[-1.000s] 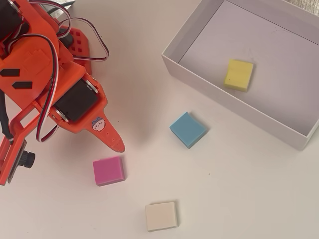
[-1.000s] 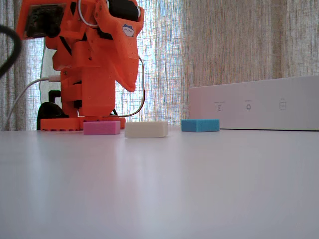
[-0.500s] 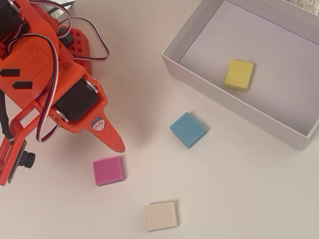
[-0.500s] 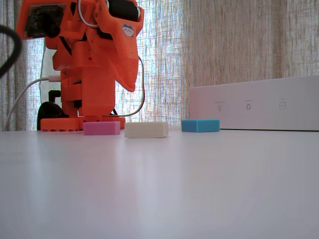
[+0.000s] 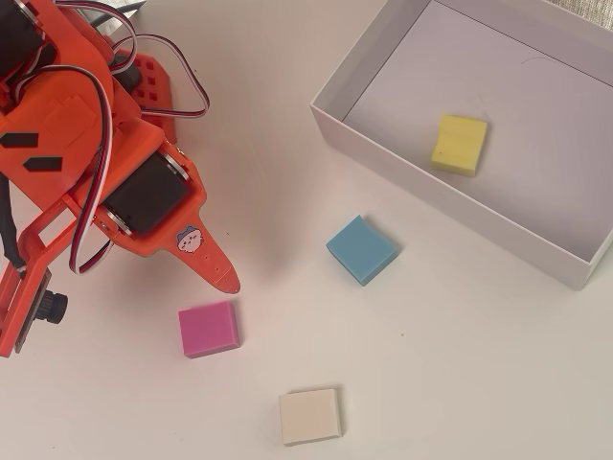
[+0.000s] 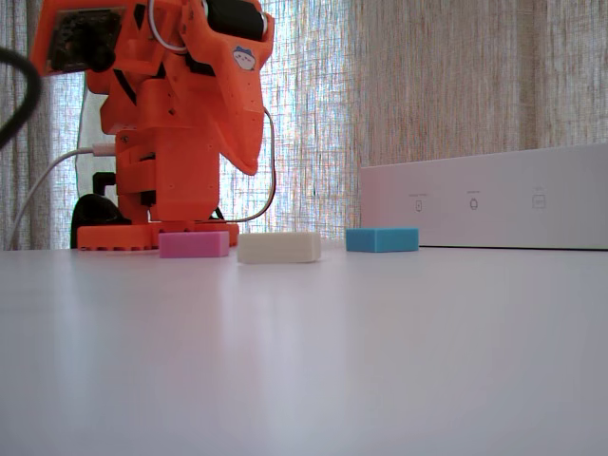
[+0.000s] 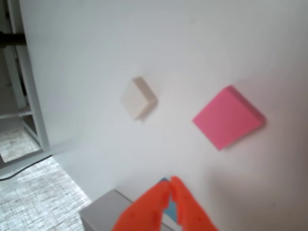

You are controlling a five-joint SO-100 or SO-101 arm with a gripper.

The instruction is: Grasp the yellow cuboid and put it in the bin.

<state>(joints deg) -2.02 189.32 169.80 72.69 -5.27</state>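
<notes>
The yellow cuboid (image 5: 459,144) lies flat on the floor inside the bin (image 5: 383,153), near its front-left wall in the overhead view. It is hidden behind the bin wall (image 6: 494,195) in the fixed view. My orange gripper (image 5: 228,278) is shut and empty, far to the left of the bin, raised above the table just up and right of the pink block (image 5: 208,328). In the wrist view the fingertips (image 7: 171,185) meet with nothing between them. In the fixed view the gripper (image 6: 249,163) hangs well above the blocks.
A blue block (image 5: 361,249) lies on the table between gripper and bin. A cream-white block (image 5: 309,416) lies near the front edge. Pink (image 7: 227,117) and cream (image 7: 138,97) blocks show in the wrist view. The arm's base (image 6: 152,233) stands at the back left.
</notes>
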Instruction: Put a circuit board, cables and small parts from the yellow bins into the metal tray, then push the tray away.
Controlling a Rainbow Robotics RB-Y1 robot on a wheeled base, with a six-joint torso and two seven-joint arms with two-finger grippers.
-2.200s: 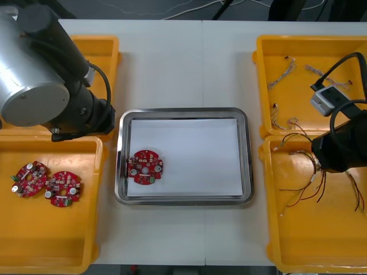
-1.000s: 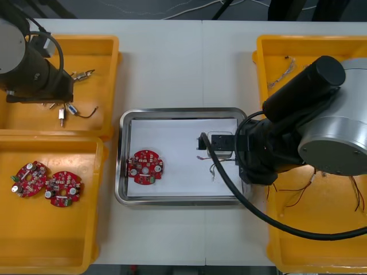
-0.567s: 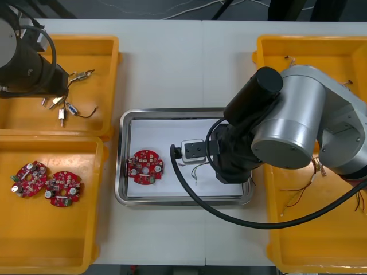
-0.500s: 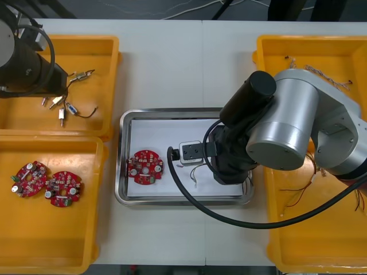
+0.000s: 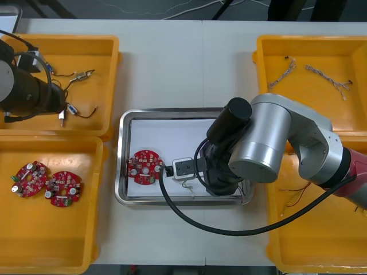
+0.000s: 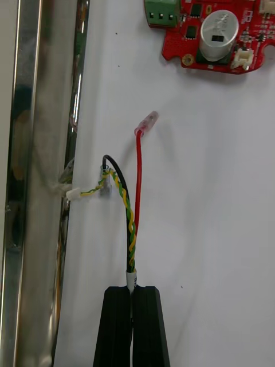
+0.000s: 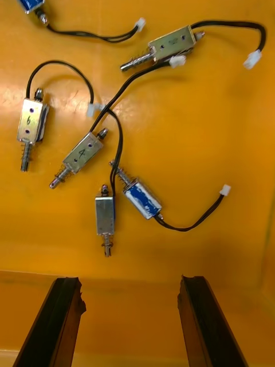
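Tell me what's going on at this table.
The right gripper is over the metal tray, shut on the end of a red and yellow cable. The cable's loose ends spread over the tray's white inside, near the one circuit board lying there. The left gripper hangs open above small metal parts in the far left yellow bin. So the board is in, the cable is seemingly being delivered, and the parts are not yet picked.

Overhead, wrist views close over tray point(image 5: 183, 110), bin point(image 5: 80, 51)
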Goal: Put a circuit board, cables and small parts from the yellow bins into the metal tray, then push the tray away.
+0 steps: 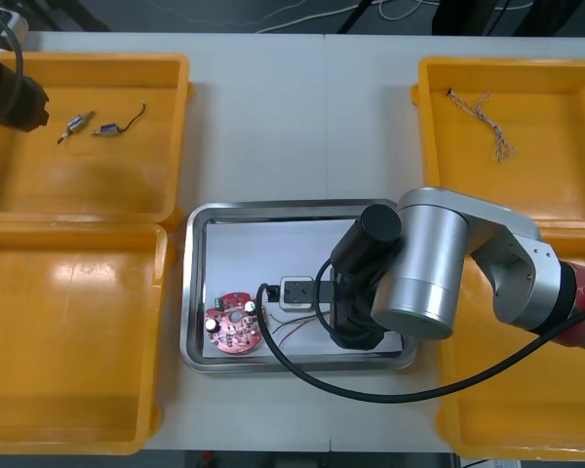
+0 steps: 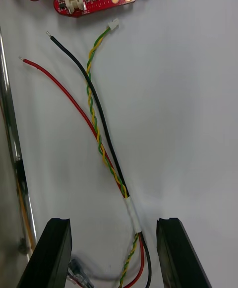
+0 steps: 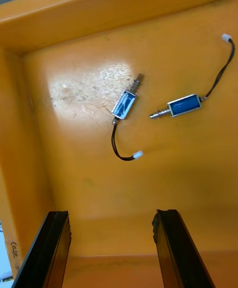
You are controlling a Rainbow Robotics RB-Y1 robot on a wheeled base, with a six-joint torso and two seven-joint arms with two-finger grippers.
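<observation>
Two open fingers on my left gripper (image 3: 111, 213), holding nothing, hanging over the far-left yellow bin (image 1: 78, 185) at 10 o'clock on the table. Beyond the fingers lie two small metal parts (image 1: 76, 123), set apart. The nearer part (image 3: 124, 104) sits straight out from the gap, long axis slanted, near square to my closing line. The other part (image 3: 184, 105) lies more along that line, so I judge it the worse pick. Thin black leads (image 3: 116, 146) trail from both; nothing blocks. My right gripper (image 2: 113, 221), fingers also apart and empty, sits low in the metal tray (image 1: 197, 292) at 6 o'clock. The cable bundle (image 2: 106, 154) lies loose between them, running toward the circuit board (image 1: 232, 329). Left arm is nearer the parts.
</observation>
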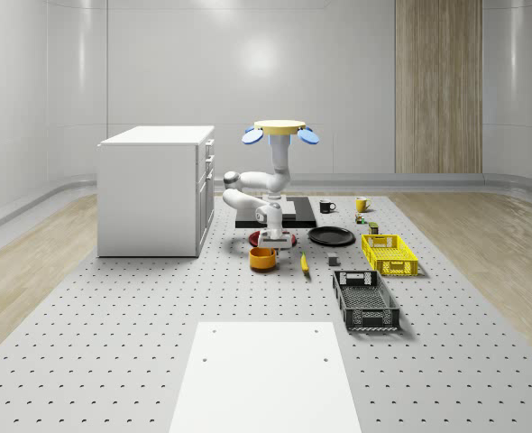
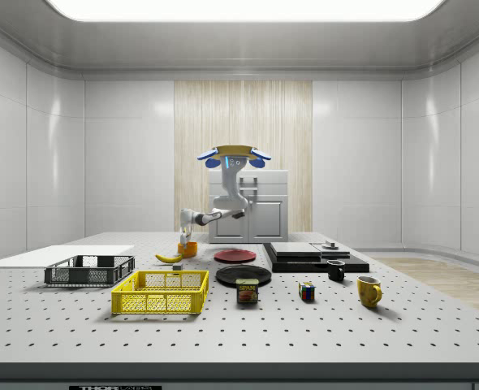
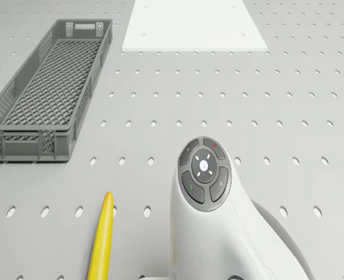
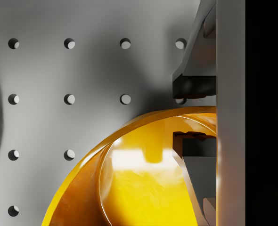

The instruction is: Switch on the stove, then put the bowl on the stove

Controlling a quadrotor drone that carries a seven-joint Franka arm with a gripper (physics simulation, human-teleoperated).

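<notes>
The orange bowl stands on the perforated table in front of a red plate; it also appears in the side view. The black stove lies flat behind them, under the drone, which hovers above it. The arm bends forward and down to the bowl. My gripper is open and straddles the bowl's rim. One finger is outside the wall and the other is inside, with small gaps to the rim.
A banana lies right of the bowl, with a black plate, a yellow basket and a grey basket further right. A white cabinet stands at the left. A white board lies in front.
</notes>
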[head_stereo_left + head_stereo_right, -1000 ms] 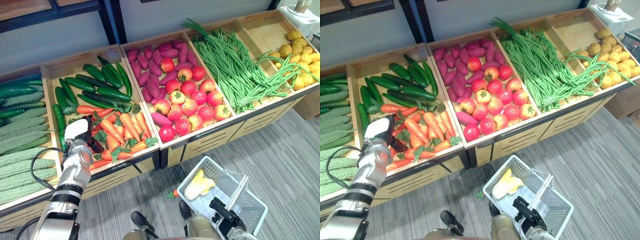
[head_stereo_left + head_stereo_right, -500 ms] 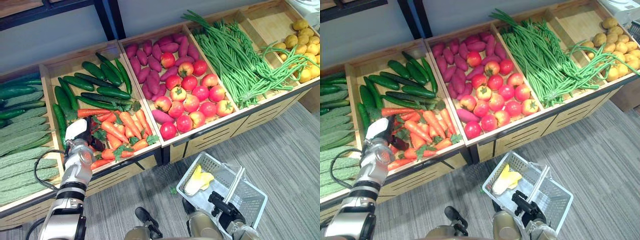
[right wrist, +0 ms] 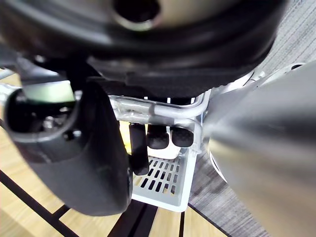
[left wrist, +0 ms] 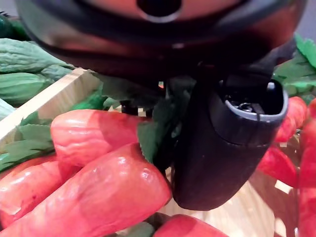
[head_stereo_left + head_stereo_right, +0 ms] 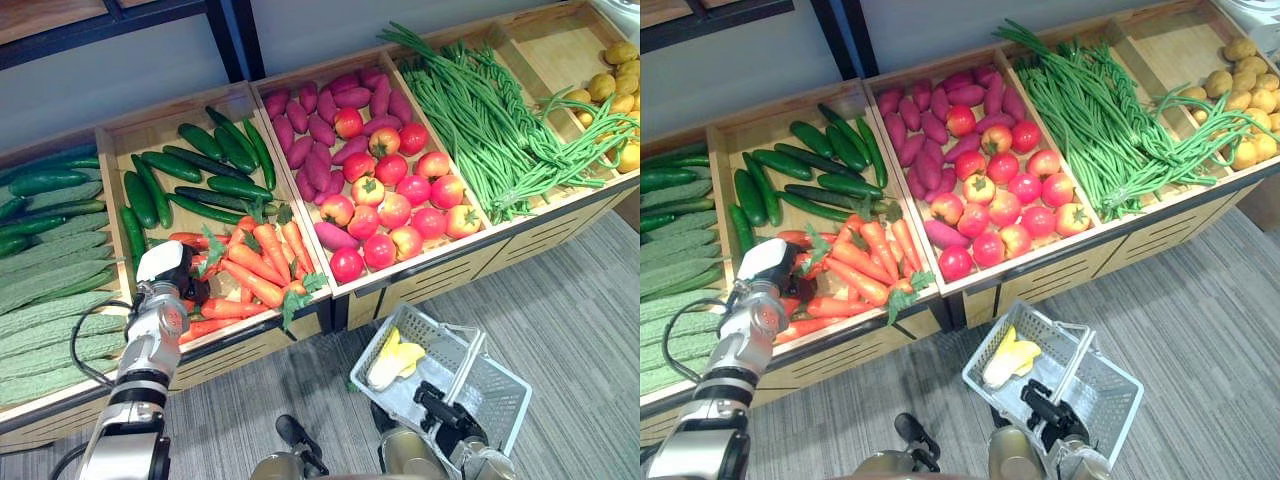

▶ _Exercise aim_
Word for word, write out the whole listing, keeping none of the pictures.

▶ _Task output_
[-1.000s] 
[-1.000s] 
[-0.500s] 
[-0.500s] 
[+0.000s] 
[+0.000s] 
[+0.000s] 

You are controlling a five-joint SO-100 or SO-101 arm with a gripper.

The instruction is: Grasp the yellow cuboid and put it in the bin.

<state>(joints deg) -2.02 189.32 169.80 72.69 -5.27</state>
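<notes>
The yellow cuboid (image 5: 459,144) lies flat on the floor inside the bin (image 5: 383,153), near its front-left wall in the overhead view. It is hidden behind the bin wall (image 6: 494,195) in the fixed view. My orange gripper (image 5: 228,278) is shut and empty, far to the left of the bin, raised above the table just up and right of the pink block (image 5: 208,328). In the wrist view the fingertips (image 7: 171,185) meet with nothing between them. In the fixed view the gripper (image 6: 249,163) hangs well above the blocks.
A blue block (image 5: 361,249) lies on the table between gripper and bin. A cream-white block (image 5: 309,416) lies near the front edge. Pink (image 7: 227,117) and cream (image 7: 138,97) blocks show in the wrist view. The arm's base (image 6: 152,233) stands at the back left.
</notes>
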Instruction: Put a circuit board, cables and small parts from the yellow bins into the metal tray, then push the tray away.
Controlling a Rainbow Robotics RB-Y1 robot on a wheeled base, with a six-joint torso and two seven-joint arms with two-finger grippers.
-2.200s: 
-1.000s: 
-0.567s: 
-0.500s: 
+0.000s: 
+0.000s: 
+0.000s: 
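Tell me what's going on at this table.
The right gripper is over the metal tray, shut on the end of a red and yellow cable. The cable's loose ends spread over the tray's white inside, near the one circuit board lying there. The left gripper hangs open above small metal parts in the far left yellow bin. So the board is in, the cable is seemingly being delivered, and the parts are not yet picked.

Overhead, wrist views close over tray point(image 5: 183, 110), bin point(image 5: 80, 51)
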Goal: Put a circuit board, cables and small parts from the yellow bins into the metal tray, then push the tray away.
+0 steps: 
+0 steps: 
+0 steps: 
You are controlling a Rainbow Robotics RB-Y1 robot on a wheeled base, with a six-joint torso and two seven-joint arms with two-finger grippers.
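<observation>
Two open fingers on my left gripper (image 3: 111, 213), holding nothing, hanging over the far-left yellow bin (image 1: 78, 185) at 10 o'clock on the table. Beyond the fingers lie two small metal parts (image 1: 76, 123), set apart. The nearer part (image 3: 124, 104) sits straight out from the gap, long axis slanted, near square to my closing line. The other part (image 3: 184, 105) lies more along that line, so I judge it the worse pick. Thin black leads (image 3: 116, 146) trail from both; nothing blocks. My right gripper (image 2: 113, 221), fingers also apart and empty, sits low in the metal tray (image 1: 197, 292) at 6 o'clock. The cable bundle (image 2: 106, 154) lies loose between them, running toward the circuit board (image 1: 232, 329). Left arm is nearer the parts.
</observation>
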
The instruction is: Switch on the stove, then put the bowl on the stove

Controlling a quadrotor drone that carries a seven-joint Franka arm with a gripper (physics simulation, human-teleoperated).

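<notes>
The orange bowl stands on the perforated table in front of a red plate; it also appears in the side view. The black stove lies flat behind them, under the drone, which hovers above it. The arm bends forward and down to the bowl. My gripper is open and straddles the bowl's rim. One finger is outside the wall and the other is inside, with small gaps to the rim.
A banana lies right of the bowl, with a black plate, a yellow basket and a grey basket further right. A white cabinet stands at the left. A white board lies in front.
</notes>
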[head_stereo_left + head_stereo_right, -1000 ms] 
[head_stereo_left + head_stereo_right, -500 ms] 
[right wrist, +0 ms] 
[left wrist, +0 ms] 
[head_stereo_left + head_stereo_right, +0 ms] 

Nothing more remains to be added to the answer.